Egypt: The impact of corruption on local perceptions of change and transformation in Upper Egypt The revolution in Egypt had been preceded by years of urban and rural protest, over labour conditions, land issues and corruption. This project investigates attitudes to and participation in protests against corruption in Upper Egypt, asking why some peasants and labourers took part and others didn’t, understanding grievances and agendas for change, and potential for future mobilisation, as well as the difference in activity between workers and peasants.
Tunisia: The intergenerational transmission of marginalisation of rural women and potential for mobilisation and change Chronic social, economic and political marginalisation characterises the lives of women in some rural areas of Tunisia. This study seeks to understand how such victimisation impacts women across generations and what potential for change exist in their lives. It will also seek to understand the relevance – if any – of the ongoing transitional justice process and the broader political transition, for such women.
Activism and political transition
Egypt: Activism in political transition: survival strategies of NGOs in Egypt Human rights activist in Egypt have been targeted by a state that is unafraid to use violence and draconian laws to silence them. And yet activism continues. This project will work with activists in and beyond Cairo to understand how NGOs and CBOs working on different agendas of human rights, social rights and development agendas operate within the legal and logistical constraints in contemporary Egypt.
Tunisia: Activism in political transition: strategies in a time of plenty In Tunisia, an influx of international resources, human, material and intellectual, have fuelled human rights work, with an emphasis on transitional justice issues. This project will ask how activists manage the transition from working in a narrow political space to one where there is greater political space and support is plentiful, but it often comes with international agendas attached. How have Tunisian activists maintained their own perspectives in such circumstances? What have they gained and what have they lost as a result of the changes? How do they engage with the new, democratically elected government (critique, collaborate, etc.)?

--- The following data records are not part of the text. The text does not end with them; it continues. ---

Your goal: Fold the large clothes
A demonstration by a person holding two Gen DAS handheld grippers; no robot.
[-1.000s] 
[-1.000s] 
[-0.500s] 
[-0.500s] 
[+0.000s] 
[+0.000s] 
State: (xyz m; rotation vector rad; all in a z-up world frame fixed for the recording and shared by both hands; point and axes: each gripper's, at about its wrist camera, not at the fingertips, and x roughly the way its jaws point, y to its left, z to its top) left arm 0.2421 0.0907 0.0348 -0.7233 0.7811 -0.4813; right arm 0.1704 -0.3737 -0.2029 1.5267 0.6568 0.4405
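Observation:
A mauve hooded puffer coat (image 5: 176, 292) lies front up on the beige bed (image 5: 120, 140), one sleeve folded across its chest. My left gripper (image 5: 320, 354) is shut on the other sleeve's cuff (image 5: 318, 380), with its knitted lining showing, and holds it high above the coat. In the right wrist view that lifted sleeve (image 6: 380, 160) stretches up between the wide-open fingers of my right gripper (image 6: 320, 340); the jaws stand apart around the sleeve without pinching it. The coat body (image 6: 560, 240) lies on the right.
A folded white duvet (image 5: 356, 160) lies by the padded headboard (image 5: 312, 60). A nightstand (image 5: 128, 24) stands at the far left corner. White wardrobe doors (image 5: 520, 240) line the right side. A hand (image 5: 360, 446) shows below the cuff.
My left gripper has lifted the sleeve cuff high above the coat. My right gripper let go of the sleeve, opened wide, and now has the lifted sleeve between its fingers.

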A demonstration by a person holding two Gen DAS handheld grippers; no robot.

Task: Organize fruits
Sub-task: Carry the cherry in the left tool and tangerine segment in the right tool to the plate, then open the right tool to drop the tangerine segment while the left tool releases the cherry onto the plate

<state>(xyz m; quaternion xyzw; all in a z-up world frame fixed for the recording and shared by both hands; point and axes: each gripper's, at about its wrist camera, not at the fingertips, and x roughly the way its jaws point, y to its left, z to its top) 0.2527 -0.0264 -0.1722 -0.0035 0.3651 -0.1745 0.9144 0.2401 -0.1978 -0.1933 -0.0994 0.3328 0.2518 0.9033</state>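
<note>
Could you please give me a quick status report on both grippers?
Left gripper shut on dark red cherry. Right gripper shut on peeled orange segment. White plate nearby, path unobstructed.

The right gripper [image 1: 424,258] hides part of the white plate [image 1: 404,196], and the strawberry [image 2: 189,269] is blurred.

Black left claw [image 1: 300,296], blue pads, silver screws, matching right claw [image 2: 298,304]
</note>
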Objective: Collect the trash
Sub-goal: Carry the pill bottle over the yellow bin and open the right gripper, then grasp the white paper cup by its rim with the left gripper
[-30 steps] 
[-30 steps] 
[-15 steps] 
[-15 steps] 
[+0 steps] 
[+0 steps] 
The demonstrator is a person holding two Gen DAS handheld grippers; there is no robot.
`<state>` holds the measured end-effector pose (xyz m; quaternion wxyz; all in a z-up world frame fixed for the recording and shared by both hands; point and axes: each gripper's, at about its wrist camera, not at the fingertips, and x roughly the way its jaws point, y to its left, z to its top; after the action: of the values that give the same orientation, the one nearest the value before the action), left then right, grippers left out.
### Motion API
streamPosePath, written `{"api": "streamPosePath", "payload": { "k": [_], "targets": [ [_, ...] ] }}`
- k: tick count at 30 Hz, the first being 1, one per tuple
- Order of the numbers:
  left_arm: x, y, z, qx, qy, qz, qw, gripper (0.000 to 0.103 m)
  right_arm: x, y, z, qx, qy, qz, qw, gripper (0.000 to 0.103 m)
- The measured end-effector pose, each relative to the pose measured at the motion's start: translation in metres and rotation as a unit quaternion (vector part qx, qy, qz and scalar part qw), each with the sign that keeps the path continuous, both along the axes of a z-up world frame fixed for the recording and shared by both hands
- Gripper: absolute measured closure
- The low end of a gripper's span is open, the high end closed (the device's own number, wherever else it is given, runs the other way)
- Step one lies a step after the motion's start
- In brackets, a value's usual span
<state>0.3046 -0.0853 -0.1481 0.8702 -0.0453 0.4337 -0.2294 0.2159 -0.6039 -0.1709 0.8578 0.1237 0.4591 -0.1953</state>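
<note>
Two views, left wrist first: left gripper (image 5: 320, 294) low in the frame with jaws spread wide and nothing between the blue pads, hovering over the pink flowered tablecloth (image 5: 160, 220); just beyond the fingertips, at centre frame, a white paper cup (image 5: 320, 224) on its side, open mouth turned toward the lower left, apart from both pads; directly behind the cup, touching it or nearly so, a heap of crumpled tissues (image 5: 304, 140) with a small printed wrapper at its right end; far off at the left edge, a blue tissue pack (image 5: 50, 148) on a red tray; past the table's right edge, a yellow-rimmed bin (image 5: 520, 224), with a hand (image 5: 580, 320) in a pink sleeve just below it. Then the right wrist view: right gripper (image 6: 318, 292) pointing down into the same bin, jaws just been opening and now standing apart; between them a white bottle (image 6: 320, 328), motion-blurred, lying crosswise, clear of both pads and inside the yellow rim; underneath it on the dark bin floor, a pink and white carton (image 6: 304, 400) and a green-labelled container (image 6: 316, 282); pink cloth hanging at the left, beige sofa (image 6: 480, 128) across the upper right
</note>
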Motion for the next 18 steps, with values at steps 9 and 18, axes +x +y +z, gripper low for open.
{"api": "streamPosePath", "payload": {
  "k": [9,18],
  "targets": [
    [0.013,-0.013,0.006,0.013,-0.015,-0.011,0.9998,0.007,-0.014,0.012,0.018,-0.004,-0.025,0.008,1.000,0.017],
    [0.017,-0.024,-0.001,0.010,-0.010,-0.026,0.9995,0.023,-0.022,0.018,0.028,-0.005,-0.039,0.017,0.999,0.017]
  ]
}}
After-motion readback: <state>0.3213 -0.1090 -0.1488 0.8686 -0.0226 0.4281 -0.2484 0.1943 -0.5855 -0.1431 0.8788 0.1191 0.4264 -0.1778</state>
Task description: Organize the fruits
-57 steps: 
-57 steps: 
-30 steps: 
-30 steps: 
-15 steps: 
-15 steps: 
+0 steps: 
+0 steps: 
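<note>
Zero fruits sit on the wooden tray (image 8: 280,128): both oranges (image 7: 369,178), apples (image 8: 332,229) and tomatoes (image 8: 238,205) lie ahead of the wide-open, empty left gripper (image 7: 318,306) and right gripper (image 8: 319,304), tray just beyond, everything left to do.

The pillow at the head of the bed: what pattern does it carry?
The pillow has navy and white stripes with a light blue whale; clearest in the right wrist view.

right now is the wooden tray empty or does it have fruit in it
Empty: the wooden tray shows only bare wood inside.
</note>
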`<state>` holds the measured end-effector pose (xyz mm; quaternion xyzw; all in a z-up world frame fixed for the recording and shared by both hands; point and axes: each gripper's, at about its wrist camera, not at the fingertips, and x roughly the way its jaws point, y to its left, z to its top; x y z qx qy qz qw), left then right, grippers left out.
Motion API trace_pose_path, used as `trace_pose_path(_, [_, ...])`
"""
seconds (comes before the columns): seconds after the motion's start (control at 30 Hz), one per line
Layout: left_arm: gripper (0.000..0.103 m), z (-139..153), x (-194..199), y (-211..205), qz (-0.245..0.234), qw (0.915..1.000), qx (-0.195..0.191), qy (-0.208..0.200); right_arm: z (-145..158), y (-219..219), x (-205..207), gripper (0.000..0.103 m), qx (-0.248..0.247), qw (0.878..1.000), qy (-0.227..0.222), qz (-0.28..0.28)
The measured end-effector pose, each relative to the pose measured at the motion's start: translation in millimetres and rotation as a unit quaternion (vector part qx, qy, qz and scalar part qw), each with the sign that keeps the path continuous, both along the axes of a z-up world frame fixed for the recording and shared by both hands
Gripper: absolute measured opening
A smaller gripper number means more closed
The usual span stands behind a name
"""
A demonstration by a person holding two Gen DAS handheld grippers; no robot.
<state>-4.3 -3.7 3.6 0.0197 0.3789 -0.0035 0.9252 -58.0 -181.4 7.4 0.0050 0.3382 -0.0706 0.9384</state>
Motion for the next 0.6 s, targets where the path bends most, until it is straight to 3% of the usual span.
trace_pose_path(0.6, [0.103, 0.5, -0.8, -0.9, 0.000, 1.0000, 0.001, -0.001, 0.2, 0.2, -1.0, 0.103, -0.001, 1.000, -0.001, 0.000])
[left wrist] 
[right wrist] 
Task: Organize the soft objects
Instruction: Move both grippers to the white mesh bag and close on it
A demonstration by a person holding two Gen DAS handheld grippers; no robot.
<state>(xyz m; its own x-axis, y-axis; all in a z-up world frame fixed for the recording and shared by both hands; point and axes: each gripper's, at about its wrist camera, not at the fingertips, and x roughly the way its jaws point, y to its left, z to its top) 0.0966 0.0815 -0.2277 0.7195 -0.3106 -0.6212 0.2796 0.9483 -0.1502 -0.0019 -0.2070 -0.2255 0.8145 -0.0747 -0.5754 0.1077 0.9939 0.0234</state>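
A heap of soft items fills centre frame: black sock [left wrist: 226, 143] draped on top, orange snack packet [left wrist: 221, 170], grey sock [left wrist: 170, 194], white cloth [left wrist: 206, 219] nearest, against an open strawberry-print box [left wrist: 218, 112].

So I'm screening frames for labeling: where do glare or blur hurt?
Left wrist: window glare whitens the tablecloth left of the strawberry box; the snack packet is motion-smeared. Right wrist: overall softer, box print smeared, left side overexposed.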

Tunisia: Minority rights after revolution: Building a movement of transformation for social change Some groups did not have a high profile during the revolution and are neglected by processes to reverse long histories of rights violations. Among include migrants, ‘stuck’ in Tunisia between homes in sub-Saharan Africa and Europe. The wide ranging rights movement that has emerged following the revolution has yet to embrace such groups; this study ask what has changed in terms of activism around such issues, and what is required to ensure mobilisation that drive transformative change?
Egypt: Social media as a space for change Given the limits on activism and discussion of political change in public spaces, this project seeks to understand how the online space remains one that can permit the development of transformative consciousness. How have the vision, expectations and practices of youth using social media changed after January 2011? How does social media use relate to other forms of activism and to advancing a range of visions of citizenship?
The economics of transition
Egypt: Analysing the impact of the subsidies’ cut on the prosperity of citizens in rural and urban Egypt Attacks on the long-term subsidy policy have been a feature of neo-liberal reform in Egypt, and this appears to be unchanged by the revolution. This project seeks to understand the impact of subsidy reduction on Egyptians, using selected rural and urban contexts with a focus on Menofeya governorate, one of the poorest in Egypt. The research will be used as a basis to recommend alternative approaches to subsidy reform that address their iniquity in a way that benefits the poorest.
Tunisia: Transformative Justice in the Natural Resource sector in Tunisia: Transformation at the policy level and its impact on local communities in Tataouine Whilst there is evidence of change emerging in approaches to natural resource policy in Tunisia, it is unclear if and how this will impact communities in areas where such resources are exploited. This study will work with one such community to understand their demands of future policy on natural resources and how these demands could translate into broad policy approaches.
Status of the research
In Egypt the first phase of data collection is coming to a conclusion. Most of the data from the initial qualitative element of the seven projects has been collected and much of it has already been transcribed for analysis. Data analysis will begin in the next months, support both by international researchers and those collecting data in Egypt. This will be followed by a meeting in Cairo in June such that analysis progress can be shared and the second phase of the research collectively planned.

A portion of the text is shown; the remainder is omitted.